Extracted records
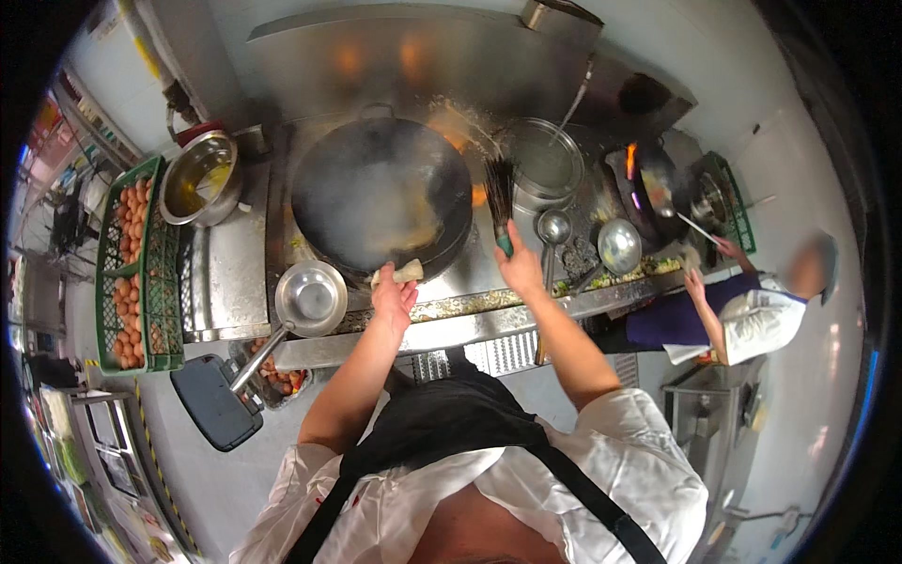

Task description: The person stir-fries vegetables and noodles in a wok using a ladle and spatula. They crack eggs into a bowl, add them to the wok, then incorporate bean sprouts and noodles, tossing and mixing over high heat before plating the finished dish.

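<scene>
My left hand point(393, 296) grips a folded pale cloth point(409, 272) against the near rim of a large dark wok point(380, 183). Steam hangs over the wok, and some wet, yellowish liquid shows inside it. In my right hand point(521, 264) is a wok brush point(500, 190) with dark bristles and a green-wrapped handle, held upright to the right of the wok. Flames show behind the wok's right edge. Close by my right hand a metal ladle point(554, 227) rests on the stove. A steel saucepan point(311, 299) lies left of my left hand, its handle pointing towards me.
A round water-filled pot point(542, 162) stands behind the brush. Green crates of eggs point(130, 275) and a steel bowl point(201, 180) of yellow liquid are at left. A strainer or ladle point(619, 247) sits at right. Further right, a co-worker point(747, 310) works at another flaming wok point(645, 190).
</scene>
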Tool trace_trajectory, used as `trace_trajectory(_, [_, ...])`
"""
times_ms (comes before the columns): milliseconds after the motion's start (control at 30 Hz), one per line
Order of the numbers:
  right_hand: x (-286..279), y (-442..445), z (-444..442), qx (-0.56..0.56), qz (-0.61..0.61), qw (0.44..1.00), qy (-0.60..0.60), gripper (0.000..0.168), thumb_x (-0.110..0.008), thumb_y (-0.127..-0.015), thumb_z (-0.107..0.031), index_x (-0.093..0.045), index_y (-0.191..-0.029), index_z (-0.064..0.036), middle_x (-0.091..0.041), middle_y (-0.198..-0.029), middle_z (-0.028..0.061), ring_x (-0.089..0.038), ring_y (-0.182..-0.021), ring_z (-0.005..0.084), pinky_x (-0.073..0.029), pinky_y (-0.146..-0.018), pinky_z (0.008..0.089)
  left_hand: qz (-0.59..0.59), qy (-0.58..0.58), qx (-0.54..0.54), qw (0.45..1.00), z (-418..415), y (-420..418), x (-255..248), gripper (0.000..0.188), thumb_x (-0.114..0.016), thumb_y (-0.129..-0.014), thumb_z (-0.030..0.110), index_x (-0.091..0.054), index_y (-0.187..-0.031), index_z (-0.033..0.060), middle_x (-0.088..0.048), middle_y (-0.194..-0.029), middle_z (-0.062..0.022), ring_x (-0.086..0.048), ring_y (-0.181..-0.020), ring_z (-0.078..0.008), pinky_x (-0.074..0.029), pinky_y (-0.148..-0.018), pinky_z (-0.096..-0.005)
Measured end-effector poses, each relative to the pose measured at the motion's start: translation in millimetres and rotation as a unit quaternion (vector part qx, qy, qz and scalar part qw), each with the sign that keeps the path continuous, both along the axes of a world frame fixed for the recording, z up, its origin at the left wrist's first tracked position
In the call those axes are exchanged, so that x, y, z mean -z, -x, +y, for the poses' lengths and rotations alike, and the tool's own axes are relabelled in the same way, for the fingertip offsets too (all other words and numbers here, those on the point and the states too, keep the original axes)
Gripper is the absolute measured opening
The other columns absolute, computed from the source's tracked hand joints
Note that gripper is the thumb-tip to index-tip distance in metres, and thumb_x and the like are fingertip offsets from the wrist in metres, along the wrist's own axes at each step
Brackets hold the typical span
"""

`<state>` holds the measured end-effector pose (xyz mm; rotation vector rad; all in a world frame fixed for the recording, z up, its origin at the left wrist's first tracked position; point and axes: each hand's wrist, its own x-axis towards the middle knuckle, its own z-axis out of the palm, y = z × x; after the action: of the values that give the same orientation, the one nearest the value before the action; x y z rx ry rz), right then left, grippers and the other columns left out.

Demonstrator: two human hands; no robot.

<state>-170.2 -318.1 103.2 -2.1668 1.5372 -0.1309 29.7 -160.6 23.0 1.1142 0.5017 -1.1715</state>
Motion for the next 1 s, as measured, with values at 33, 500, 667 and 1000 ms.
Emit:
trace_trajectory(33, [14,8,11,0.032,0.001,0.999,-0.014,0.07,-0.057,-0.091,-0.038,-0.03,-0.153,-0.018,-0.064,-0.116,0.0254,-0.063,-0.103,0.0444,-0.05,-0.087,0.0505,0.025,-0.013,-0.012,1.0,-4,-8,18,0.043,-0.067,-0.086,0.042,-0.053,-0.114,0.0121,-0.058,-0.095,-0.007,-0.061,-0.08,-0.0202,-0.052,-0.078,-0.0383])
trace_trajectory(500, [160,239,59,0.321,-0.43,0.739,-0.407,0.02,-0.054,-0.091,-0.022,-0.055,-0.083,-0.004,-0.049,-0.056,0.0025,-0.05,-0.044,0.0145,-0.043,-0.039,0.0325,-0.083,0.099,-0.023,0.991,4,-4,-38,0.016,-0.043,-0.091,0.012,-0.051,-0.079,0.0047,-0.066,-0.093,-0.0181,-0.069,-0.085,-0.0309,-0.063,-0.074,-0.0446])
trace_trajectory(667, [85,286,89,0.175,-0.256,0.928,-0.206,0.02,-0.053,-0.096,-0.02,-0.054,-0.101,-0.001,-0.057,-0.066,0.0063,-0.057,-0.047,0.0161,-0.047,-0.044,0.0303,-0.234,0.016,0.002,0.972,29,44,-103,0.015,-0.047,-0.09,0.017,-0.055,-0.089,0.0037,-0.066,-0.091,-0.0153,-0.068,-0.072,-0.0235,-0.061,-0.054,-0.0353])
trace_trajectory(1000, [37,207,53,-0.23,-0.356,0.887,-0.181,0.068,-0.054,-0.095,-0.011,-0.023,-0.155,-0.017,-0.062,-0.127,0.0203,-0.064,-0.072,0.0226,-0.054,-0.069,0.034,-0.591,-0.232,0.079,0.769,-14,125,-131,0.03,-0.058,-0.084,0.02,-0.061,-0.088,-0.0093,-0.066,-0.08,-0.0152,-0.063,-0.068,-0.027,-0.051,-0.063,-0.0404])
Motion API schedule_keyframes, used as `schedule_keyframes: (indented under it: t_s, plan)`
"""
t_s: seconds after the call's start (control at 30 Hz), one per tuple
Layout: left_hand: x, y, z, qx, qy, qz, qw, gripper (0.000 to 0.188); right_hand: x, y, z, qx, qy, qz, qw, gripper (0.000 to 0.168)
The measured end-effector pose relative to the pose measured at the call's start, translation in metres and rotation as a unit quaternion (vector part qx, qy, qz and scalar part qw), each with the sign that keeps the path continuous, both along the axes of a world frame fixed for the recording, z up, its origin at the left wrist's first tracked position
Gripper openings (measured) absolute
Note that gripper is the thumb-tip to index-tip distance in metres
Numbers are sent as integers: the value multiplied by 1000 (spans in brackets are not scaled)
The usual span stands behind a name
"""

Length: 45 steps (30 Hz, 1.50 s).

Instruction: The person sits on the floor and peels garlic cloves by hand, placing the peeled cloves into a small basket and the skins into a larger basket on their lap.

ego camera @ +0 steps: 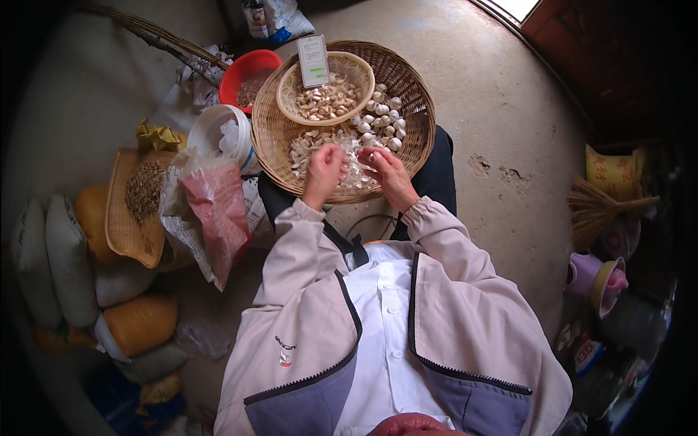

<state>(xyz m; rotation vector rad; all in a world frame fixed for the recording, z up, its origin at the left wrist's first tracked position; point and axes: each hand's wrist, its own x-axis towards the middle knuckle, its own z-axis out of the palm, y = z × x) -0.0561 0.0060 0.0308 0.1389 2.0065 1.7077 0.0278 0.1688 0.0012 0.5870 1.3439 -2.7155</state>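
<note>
A round wicker basket (420, 117) rests across the person's knees. In its back part a cream plastic colander (366, 98) holds garlic cloves (326, 103), and a smartphone (313, 61) with a lit screen leans on the colander's rim. Whole garlic bulbs (384, 121) lie at the basket's right side; loose papery skins (305, 152) cover its near part. Over the skins is my left hand (327, 166), blurred, its fingers curled; whether it holds anything is unclear. Close to its right, my right hand (386, 169) has bent fingers around a small whitish piece, perhaps a clove, mostly hidden.
Left of the basket stand a red plastic basin (229, 76), a white bucket (204, 128), a pink and white woven sack (218, 207) and a wicker scoop (117, 207) with dry bits. Filled sacks (65, 261) lie farther left. At the right are a straw broom (600, 210) and a purple plastic container (582, 275).
</note>
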Motion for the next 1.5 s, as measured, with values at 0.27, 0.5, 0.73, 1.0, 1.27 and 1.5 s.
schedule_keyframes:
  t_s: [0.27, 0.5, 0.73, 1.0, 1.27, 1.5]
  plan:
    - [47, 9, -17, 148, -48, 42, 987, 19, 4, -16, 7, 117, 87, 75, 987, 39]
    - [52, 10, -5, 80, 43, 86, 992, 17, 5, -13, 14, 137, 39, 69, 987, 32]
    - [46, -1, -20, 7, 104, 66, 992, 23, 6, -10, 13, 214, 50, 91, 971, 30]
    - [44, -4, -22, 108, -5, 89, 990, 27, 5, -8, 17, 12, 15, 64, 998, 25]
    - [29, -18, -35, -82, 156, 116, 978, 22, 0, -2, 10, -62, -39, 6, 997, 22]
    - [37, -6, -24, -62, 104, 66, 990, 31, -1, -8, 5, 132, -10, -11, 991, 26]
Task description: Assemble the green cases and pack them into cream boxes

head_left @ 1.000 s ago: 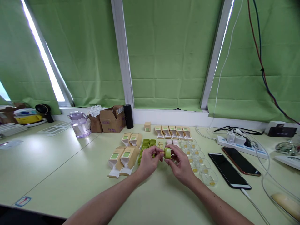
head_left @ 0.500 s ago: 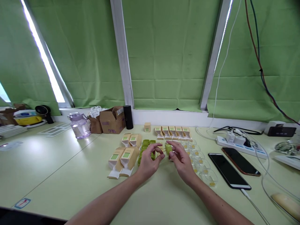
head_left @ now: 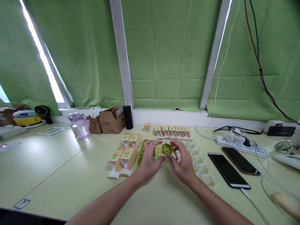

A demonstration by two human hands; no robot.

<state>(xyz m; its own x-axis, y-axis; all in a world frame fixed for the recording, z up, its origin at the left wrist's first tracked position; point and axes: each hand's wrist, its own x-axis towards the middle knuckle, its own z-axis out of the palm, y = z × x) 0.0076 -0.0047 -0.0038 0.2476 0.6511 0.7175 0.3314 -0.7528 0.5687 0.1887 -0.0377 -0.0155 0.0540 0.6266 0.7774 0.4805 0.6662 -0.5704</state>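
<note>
Arching inward, the left hand [head_left: 150,160] and right hand [head_left: 183,161] pinch a green container [head_left: 167,149] between fingertips.

Olive-green container [head_left: 167,149], tan boxes [head_left: 133,154]

No wording legible. Marks noted: purple print on the cardboard box [head_left: 110,125], too small to read; white label [head_left: 120,110] on its flap, illegible; green square labels [head_left: 126,155] on small tan boxes [head_left: 134,155], text indistinct; blue-bordered sticker [head_left: 22,203] with red mark on the surface [head_left: 82,187]; faint characters on the dark display [head_left: 281,131], unreadable.
</note>
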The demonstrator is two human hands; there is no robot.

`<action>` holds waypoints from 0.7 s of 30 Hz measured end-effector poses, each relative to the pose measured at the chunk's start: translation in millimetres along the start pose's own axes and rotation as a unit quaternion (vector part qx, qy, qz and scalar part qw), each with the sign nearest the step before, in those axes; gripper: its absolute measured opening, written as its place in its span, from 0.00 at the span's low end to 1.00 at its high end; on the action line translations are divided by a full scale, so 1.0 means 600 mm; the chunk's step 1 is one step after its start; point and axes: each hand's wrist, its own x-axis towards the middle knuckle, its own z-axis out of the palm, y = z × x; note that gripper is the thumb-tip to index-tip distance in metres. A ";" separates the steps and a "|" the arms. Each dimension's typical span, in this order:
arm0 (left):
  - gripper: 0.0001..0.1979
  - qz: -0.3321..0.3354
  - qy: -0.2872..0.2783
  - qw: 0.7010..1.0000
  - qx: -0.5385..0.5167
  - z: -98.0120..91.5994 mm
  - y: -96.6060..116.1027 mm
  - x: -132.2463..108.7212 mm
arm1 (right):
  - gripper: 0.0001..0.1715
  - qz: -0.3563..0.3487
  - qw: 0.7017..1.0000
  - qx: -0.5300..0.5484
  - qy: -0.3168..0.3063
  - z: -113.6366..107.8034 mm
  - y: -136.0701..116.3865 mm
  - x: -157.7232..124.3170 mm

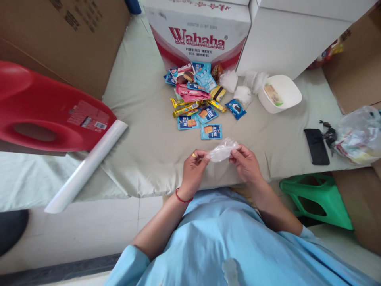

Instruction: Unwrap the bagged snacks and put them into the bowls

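Observation:
A crumpled clear plastic bag (224, 150) stretches between my two hands above the front part of the cloth-covered table. My left hand (195, 165) pinches its left end between thumb and fingers. At the other end, my right hand (245, 161) grips the bag the same way. Just beyond the hands lies a small blue snack packet (211, 131). Behind it is a pile of wrapped snacks, with pink packets (192, 93), yellow sticks (187, 109) and a dark blue packet (236, 109) at its right. Crumpled white plastic bags (242, 95) rest beside the pile.
A white bowl (293, 97) holding a packet stands at the right, with a black phone (317, 147) and a filled plastic bag (358, 135) farther over. On the left are a red jug (59, 99) and a plastic film roll (86, 169). A Wahaha carton (199, 24) stands behind.

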 end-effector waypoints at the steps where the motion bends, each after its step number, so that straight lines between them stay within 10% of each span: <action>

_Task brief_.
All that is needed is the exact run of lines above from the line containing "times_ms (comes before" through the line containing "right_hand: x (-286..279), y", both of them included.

_Response area_.
times_ms (comes before the columns): milliseconds after the motion's start (control at 30 Hz), one per line
Order of the numbers:
  right_hand: x (-286..279), y (-442..445), z (-444..442), qx (-0.56..0.56), qz (-0.61..0.61), qw (0.44..1.00), qy (-0.60..0.60), gripper (0.000..0.168), thumb_x (-0.110..0.008), thumb_y (-0.127..-0.015), thumb_z (-0.107..0.031), index_x (-0.093..0.045), index_y (-0.191..-0.029), index_z (-0.064..0.036), middle_x (-0.091..0.041), middle_y (-0.198..-0.029), middle_z (-0.028..0.061), ring_x (-0.089..0.038), ring_y (-0.182..-0.021), ring_z (-0.005..0.084), pinky_x (-0.073..0.029), pinky_y (-0.146..-0.018), pinky_z (0.008..0.089)

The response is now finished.